Lo leí por primera vez movido por la curiosidad. Una tercera de Julían Marías en el ABC, no recuerdo la fecha, recogía una buena crítica, muy especialmente de "Los Idus de marzo". Busqué la novela y la compré, en la edición de Penguin, un 16 de febrero de 1995, cuando Turner, en la c/ Génova, todavía lo era. 1.765 Pta. me costó. Y lo sé porque, al releerlo hace bien poco, cayó de entre las amarillentas páginas la nota de compra.

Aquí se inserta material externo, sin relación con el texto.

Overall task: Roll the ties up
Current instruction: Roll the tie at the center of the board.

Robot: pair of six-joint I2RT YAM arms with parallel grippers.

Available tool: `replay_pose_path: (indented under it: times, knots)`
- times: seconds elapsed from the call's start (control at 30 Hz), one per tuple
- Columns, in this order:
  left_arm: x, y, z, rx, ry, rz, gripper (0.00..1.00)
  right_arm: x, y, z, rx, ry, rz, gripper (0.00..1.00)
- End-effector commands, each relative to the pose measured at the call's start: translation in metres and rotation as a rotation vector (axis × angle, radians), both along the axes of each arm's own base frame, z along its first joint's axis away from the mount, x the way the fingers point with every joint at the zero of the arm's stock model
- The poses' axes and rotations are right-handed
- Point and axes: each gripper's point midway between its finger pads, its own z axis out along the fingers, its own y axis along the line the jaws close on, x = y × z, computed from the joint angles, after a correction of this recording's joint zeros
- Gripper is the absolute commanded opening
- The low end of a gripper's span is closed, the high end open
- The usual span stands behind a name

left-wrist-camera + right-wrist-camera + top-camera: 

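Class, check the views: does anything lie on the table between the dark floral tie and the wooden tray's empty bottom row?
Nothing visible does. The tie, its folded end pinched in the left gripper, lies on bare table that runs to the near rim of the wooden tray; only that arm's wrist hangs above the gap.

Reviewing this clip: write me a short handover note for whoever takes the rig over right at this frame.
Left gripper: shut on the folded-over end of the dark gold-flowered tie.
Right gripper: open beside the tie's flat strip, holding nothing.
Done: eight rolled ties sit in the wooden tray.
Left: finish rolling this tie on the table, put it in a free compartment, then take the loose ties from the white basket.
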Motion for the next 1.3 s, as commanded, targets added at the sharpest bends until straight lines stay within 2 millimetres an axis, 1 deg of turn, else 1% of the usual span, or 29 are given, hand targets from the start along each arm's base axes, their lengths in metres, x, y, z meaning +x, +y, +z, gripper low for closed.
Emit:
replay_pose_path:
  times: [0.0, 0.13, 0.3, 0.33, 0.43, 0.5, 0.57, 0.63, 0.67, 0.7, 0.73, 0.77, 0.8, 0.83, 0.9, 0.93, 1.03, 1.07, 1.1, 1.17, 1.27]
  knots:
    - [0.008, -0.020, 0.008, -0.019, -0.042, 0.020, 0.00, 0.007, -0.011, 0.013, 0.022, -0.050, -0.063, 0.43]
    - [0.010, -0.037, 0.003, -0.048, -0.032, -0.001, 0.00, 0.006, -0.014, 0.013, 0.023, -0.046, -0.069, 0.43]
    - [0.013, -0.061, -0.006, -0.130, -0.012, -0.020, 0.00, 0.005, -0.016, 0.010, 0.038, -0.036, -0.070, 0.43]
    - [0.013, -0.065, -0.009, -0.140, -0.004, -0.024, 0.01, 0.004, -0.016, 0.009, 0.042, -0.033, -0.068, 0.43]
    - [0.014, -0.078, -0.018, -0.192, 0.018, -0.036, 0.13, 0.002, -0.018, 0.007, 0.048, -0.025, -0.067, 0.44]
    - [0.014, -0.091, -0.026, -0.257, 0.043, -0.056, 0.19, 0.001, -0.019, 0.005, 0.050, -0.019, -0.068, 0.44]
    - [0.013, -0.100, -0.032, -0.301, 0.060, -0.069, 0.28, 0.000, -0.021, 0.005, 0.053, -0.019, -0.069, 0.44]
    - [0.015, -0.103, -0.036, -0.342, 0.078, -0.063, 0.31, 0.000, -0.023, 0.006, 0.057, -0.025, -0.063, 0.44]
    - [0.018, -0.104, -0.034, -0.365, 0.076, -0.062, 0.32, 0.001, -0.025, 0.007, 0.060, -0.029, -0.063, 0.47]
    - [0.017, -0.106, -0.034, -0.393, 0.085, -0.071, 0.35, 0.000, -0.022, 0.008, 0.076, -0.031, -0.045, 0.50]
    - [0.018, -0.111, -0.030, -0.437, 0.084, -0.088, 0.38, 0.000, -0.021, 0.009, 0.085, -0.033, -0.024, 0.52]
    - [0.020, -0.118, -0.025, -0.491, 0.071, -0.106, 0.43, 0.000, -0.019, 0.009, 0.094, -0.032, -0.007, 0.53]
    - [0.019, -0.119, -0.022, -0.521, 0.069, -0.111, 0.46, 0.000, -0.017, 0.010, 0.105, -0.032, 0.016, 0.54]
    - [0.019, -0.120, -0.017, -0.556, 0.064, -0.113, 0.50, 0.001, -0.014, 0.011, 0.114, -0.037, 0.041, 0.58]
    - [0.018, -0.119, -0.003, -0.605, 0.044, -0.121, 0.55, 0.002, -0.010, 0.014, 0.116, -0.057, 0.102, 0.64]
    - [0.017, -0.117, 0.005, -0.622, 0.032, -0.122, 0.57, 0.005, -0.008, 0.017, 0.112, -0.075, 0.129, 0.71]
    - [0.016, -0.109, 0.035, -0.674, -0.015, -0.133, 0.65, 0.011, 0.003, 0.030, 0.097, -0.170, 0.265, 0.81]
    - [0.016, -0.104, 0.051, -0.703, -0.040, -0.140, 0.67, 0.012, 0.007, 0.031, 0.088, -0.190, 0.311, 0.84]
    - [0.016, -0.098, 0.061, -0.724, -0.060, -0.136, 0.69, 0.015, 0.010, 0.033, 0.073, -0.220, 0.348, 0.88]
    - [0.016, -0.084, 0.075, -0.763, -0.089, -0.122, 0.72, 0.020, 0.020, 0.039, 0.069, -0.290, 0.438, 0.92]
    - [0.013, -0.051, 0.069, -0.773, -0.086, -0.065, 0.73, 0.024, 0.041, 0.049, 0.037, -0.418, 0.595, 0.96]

The Ides of March (1948) se suelte catalogar como novela histórica, pero no lo es. Ni por la intención de Wilder, ni por las licencias que se toma. Es más bien una alegoría de la condición humana, el Poder, con mayúsculas y el Destino. Ya declaraba el autor en su Introducción que la recreación histórica no estaba entre lo que se había propuesto principalmente. Que habría de ser más bien "a fantasia on certain events and persons of the last days of the Roman republic". Así que altera hechos y fechas. Y sin embargo no recuerdo semblanza más apasionante de esos últimos días de la República que la que traza Wilder.

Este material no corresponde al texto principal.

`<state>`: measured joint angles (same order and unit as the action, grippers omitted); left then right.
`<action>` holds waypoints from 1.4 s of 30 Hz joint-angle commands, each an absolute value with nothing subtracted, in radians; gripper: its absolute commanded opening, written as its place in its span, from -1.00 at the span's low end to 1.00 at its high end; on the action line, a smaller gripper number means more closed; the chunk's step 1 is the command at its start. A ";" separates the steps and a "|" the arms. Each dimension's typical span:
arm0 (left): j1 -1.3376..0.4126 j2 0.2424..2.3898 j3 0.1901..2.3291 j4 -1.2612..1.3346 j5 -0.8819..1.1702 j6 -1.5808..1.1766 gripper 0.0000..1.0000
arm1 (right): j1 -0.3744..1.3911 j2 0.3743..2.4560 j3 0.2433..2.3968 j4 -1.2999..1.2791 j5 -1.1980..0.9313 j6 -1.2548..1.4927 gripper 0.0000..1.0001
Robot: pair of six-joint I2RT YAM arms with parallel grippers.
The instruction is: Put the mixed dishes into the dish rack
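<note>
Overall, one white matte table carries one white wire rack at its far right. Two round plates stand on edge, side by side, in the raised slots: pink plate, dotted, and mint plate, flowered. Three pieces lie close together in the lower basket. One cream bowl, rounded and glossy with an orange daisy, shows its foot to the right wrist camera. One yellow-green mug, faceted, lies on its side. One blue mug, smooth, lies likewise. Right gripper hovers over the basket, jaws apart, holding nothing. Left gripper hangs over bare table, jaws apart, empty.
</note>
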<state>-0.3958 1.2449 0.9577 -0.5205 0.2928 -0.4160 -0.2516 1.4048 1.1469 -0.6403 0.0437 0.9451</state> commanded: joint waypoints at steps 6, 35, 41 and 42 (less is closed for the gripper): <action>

Diseña el autor un libro epistolar, en el que se cruzan como un entramado diverso y desvaído las distintas tramas que inopinadamente llevan a la muerte de César. Sin explicación aparente leemos la correspondencia entre el Dictador y sus familiares, en sentido romano del término, la de estos entre sí; la de visitante ilustres como la última Ptolomeo; informes de la policía sobre las actividades de la oposición senatorial y sobre autores que hoy llamaríamos creadores de opinión, a saber, Cátulo, Horacio y Ovidio; las elucubraciones de un retirado Cicerón, el que soportaba a duras penas su final político merced al perdón de César y que habría de acabar tan mal, traicionado por Marco Antonio y Octaviano; los panfletos que inundaban la urbe y que anunciaban el final de César, esos que con el tiempo, en la misma ciudad anunciarían la caida de otro dictador, con el mismo tono y con el mismo fin, aunque dieran en la muerte de un régimen y un tirano más bien de opereta, y mediaran casi dos mil años entre la firmadas por el Consejo de los Veinte y las que atacaban a los camisas negras redactadas y difundidas por Lauro de Bosis, dicen que inspiradas por George Bernard Shaw. ¿O acaso aquéllas no fueron y éstas sí?

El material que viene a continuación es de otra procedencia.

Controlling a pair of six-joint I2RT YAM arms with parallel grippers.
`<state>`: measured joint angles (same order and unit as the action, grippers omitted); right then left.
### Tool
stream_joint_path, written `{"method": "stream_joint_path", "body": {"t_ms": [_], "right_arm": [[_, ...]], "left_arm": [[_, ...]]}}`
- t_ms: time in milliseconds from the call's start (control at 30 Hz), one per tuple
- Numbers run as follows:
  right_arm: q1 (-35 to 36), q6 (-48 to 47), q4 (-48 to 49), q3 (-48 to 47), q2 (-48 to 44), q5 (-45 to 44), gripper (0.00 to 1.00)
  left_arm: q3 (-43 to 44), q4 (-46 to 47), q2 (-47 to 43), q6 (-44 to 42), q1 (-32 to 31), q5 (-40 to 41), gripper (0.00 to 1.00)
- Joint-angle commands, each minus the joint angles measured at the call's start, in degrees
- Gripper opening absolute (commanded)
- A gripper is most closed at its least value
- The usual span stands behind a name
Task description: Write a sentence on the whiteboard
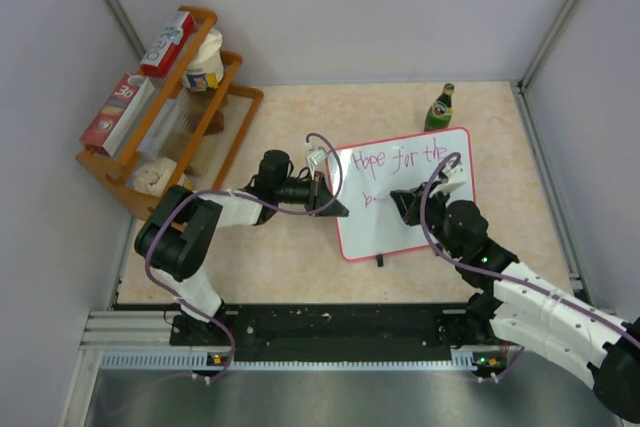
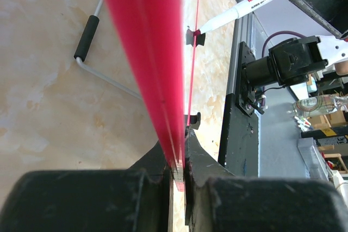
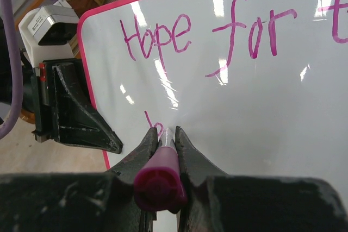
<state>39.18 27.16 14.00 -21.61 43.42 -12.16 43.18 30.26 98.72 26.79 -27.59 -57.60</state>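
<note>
**Hidden, cropped, blurred**

Right wrist view: cannot read past "for"; third word of the sentence (image 3: 232, 36) cut by right edge. Second line: one stroke showing, rest behind marker (image 3: 159, 180) and right gripper (image 3: 166, 132). Top view: same line mostly under that gripper. Left wrist view: whiteboard (image 2: 147, 63) rim blurred to a red band, writing face out of sight. Labels on boxes (image 1: 112, 112) in rack (image 1: 245, 94) too small to read.

Bottle (image 1: 439, 107) behind whiteboard (image 1: 375, 232), shelf (image 1: 165, 117) leftward

- The whiteboard (image 1: 420, 222), glossy white with rounded corners and a thin red-pink rim, is seen on the table (image 1: 290, 257), turned slightly askew.
- The sentence (image 1: 400, 159) is written in pink-purple: "Hope for the" above, a lone "b" below.
</note>
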Motion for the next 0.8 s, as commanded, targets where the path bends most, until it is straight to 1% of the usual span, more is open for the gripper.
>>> {"method": "stream_joint_path", "body": {"t_ms": [0, 767], "right_arm": [[-0.3, 0.2, 2.5, 0.7, 0.8, -0.9, 0.00], [-0.4, -0.6, -3.5, -0.5, -1.1, -8.5, 0.00]], "left_arm": [[-2.1, -7.0, 0.7, -8.9, -2.5, 0.0, 0.00], [-2.0, -7.0, 0.9, -8.9, -2.4, 0.0, 0.00]]}}
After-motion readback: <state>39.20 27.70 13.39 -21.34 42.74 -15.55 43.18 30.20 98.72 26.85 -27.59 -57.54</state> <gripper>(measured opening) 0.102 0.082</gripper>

Fue, sin embargo, The Bridge of San Luis Rey (1927) su primera novela de renombre, que yo leí después, y la que le dió fama. La muerte de las cinco personas que cruzaban un puente sobre una quebrada, en el Perú, presenciada por el Hermano Junípero, le lleva a desentrañar la maraña de acontecimientos que han dado con cada uno de ellos en ese lugar y en ese momento fatal. La fe, el azar, Dios, la vida y la muerte a través de la historia de los más notables tipos humanos de la sociedad del Virreinato, descrito con una agudeza que para sí querrían muchos historiadores de aquí y de allá, de los eruditos y de los ideologizados.
Tengo pendiente, y le quedan aún cinco o seis libros por delante, Heaven's my Destination (1935). Es posible que rompa el orden previsto y como sucedía en las covachuelas administrativas hasta no hace demasiado, merced a un impulso, que en este caso no será oneroso, salte al primer puesto. Y es que sosiega una mirada como la de Wilder quien, como el arqueólogo (que lo fue, en Roma, precisamente), dotado de una cabeza ordenada y llena de sentido común, nos ofrece una visión que conjuga el detalle y el gran diseño de cada capítulo del Tiempo que dramatiza.
Newsweek publica un artículo sobre Wilder en su último número. Lo cierto es que iba buscando la entrevista que en esa revista habían sufrido de nuestro inenarrable primer ministro, pero desistí al encontrar asuntos mucho más importantes.